**** MATERIAL FOR THE TASK ****
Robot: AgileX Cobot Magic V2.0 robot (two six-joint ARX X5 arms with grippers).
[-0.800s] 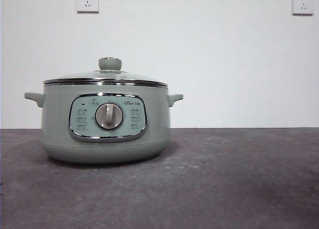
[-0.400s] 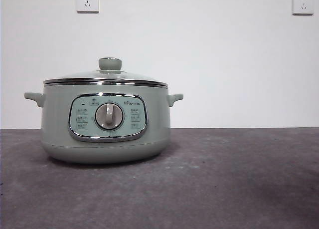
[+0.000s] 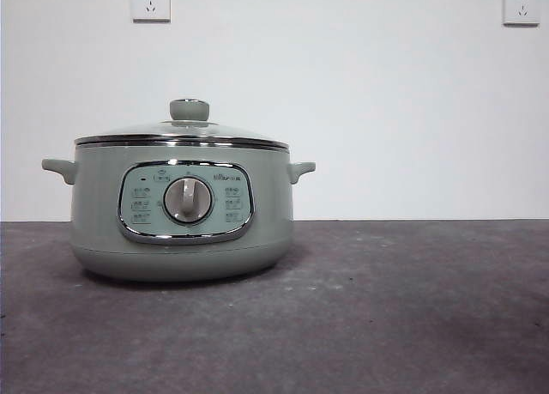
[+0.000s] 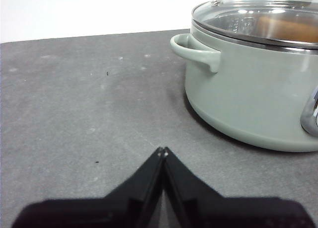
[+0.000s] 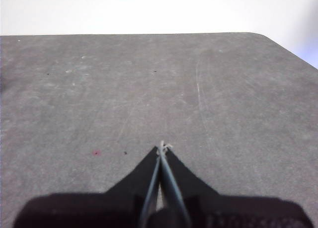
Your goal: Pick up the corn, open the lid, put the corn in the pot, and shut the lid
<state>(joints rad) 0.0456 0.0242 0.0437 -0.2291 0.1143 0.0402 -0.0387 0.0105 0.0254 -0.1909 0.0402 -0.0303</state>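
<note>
The sage-green pot [image 3: 182, 209] stands on the dark table, left of centre in the front view, its dial panel facing the camera. The glass lid [image 3: 182, 133] with its green knob [image 3: 189, 110] sits shut on the pot. In the left wrist view the pot [image 4: 248, 94] is near, and an orange-yellow shape, the corn [image 4: 288, 28], shows through the lid [image 4: 238, 17], inside the pot. My left gripper [image 4: 163, 151] is shut and empty, low over the table, apart from the pot's side handle [image 4: 196, 50]. My right gripper [image 5: 161, 148] is shut and empty over bare table.
The grey table [image 3: 386, 308] stretches to the right of the pot. Its rounded far corner [image 5: 263, 37] shows in the right wrist view. A white wall with two sockets [image 3: 151, 1] stands behind. Neither arm shows in the front view.
</note>
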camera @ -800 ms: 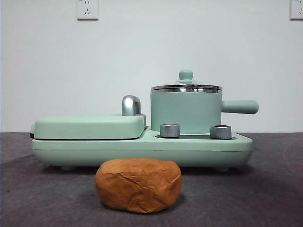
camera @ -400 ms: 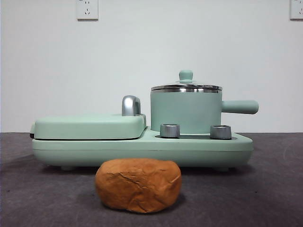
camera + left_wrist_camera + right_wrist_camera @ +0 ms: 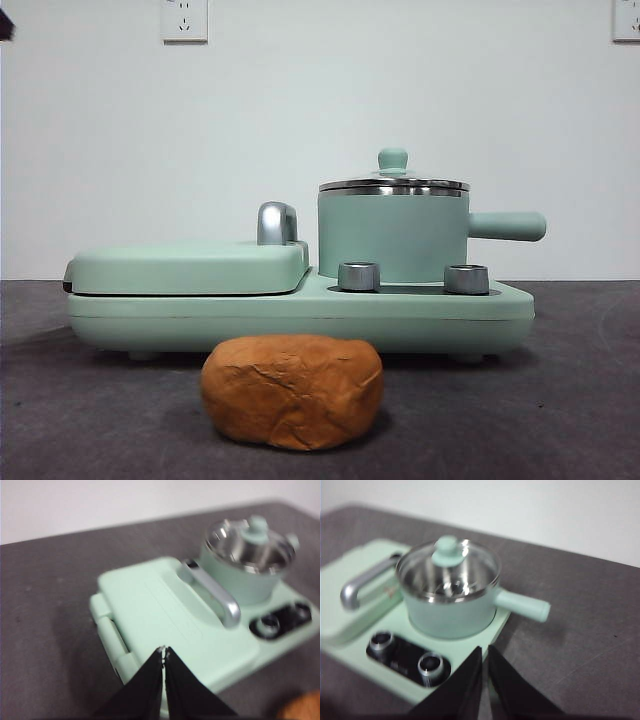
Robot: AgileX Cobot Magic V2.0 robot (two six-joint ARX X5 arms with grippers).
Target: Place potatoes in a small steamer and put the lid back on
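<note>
We see the potato [image 3: 292,391] on the table in front of the cooker base [image 3: 300,315]. The lid [image 3: 447,567] sits on the small steamer [image 3: 451,611], just beyond the right gripper [image 3: 485,652]. The left gripper [image 3: 164,652] hovers over the griddle cover [image 3: 150,607]. Both pincers are closed and empty.

**Colours and surface patterns observed**

The potato [image 3: 292,392] is orange-brown, marked with irregular creases and wrinkles. The small steamer [image 3: 392,238] is plain mint green with a shiny steel rim; its side handle [image 3: 507,226] is the same green. The lid [image 3: 448,570] is clear glass, steel-edged, with a mint-green knob [image 3: 393,159]. The griddle cover [image 3: 188,267] and base [image 3: 300,318] are mint green; the cover handle [image 3: 277,223] is chrome. Two dials [image 3: 359,276] are silver on a black panel [image 3: 406,656]. The tabletop [image 3: 560,420] is dark grey, the wall [image 3: 300,120] white.
</note>
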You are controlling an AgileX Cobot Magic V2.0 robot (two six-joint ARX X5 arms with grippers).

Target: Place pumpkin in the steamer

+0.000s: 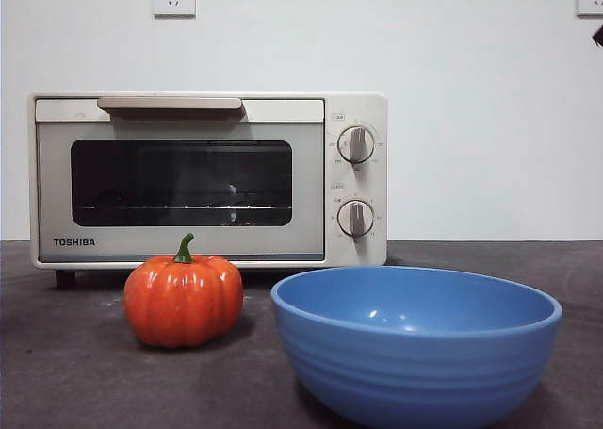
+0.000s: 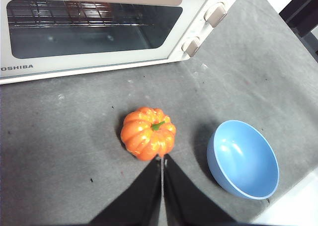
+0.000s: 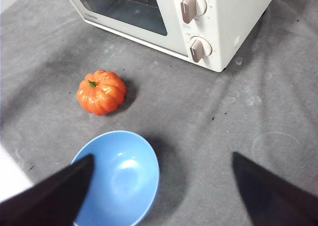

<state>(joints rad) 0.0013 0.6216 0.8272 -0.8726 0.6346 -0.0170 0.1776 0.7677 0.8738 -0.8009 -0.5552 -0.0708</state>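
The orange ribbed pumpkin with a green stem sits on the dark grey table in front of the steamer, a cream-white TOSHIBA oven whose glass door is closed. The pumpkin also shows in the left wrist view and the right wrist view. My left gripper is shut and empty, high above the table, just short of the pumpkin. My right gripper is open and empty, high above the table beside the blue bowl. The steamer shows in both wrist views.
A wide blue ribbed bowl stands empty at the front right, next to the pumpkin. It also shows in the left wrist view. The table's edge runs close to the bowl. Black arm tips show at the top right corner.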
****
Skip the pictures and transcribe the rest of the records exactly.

SOLUTION:
Robot: AgileX Cobot Magic V2.0 robot (two six-joint ARX X5 arms with grippers).
[-0.800s] 
[-0.400s] 
[+0.000s] 
[+0.000s] 
[+0.000s] 
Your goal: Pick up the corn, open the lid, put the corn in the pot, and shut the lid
<state>(joints rad) 0.0456 0.0242 0.0437 -0.2291 0.1143 0.0402 -0.0387 0.0105 0.0254 -0.1909 0.0402 -0.0303</state>
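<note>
The sage-green pot [image 3: 182, 209] stands on the dark table, left of centre in the front view, its dial panel facing the camera. The glass lid [image 3: 182, 133] with its green knob [image 3: 189, 110] sits shut on the pot. In the left wrist view the pot [image 4: 248, 94] is near, and an orange-yellow shape, the corn [image 4: 288, 28], shows through the lid [image 4: 238, 17], inside the pot. My left gripper [image 4: 163, 151] is shut and empty, low over the table, apart from the pot's side handle [image 4: 196, 50]. My right gripper [image 5: 161, 148] is shut and empty over bare table.
The grey table [image 3: 386, 308] stretches to the right of the pot. Its rounded far corner [image 5: 263, 37] shows in the right wrist view. A white wall with two sockets [image 3: 151, 1] stands behind. Neither arm shows in the front view.
</note>
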camera @ -800 ms: 
camera @ -400 ms: 
camera + left_wrist_camera + right_wrist_camera @ +0 ms: 
Robot: AgileX Cobot Magic V2.0 robot (two six-joint ARX X5 arms with grippers).
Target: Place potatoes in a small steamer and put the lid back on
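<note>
We see the potato [image 3: 292,391] on the table in front of the cooker base [image 3: 300,315]. The lid [image 3: 447,567] sits on the small steamer [image 3: 451,611], just beyond the right gripper [image 3: 485,652]. The left gripper [image 3: 164,652] hovers over the griddle cover [image 3: 150,607]. Both pincers are closed and empty.

**Colours and surface patterns observed**

The potato [image 3: 292,392] is orange-brown, marked with irregular creases and wrinkles. The small steamer [image 3: 392,238] is plain mint green with a shiny steel rim; its side handle [image 3: 507,226] is the same green. The lid [image 3: 448,570] is clear glass, steel-edged, with a mint-green knob [image 3: 393,159]. The griddle cover [image 3: 188,267] and base [image 3: 300,318] are mint green; the cover handle [image 3: 277,223] is chrome. Two dials [image 3: 359,276] are silver on a black panel [image 3: 406,656]. The tabletop [image 3: 560,420] is dark grey, the wall [image 3: 300,120] white.
</note>
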You are controlling an AgileX Cobot Magic V2.0 robot (two six-joint ARX X5 arms with grippers).

Target: Place pumpkin in the steamer

+0.000s: 
+0.000s: 
+0.000s: 

<state>(joints rad) 0.0013 0.6216 0.8272 -0.8726 0.6346 -0.0170 0.1776 0.7677 0.8738 -0.8009 -0.5552 -0.0708</state>
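The orange ribbed pumpkin with a green stem sits on the dark grey table in front of the steamer, a cream-white TOSHIBA oven whose glass door is closed. The pumpkin also shows in the left wrist view and the right wrist view. My left gripper is shut and empty, high above the table, just short of the pumpkin. My right gripper is open and empty, high above the table beside the blue bowl. The steamer shows in both wrist views.
A wide blue ribbed bowl stands empty at the front right, next to the pumpkin. It also shows in the left wrist view. The table's edge runs close to the bowl. Black arm tips show at the top right corner.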

No more is needed to finish this exercise.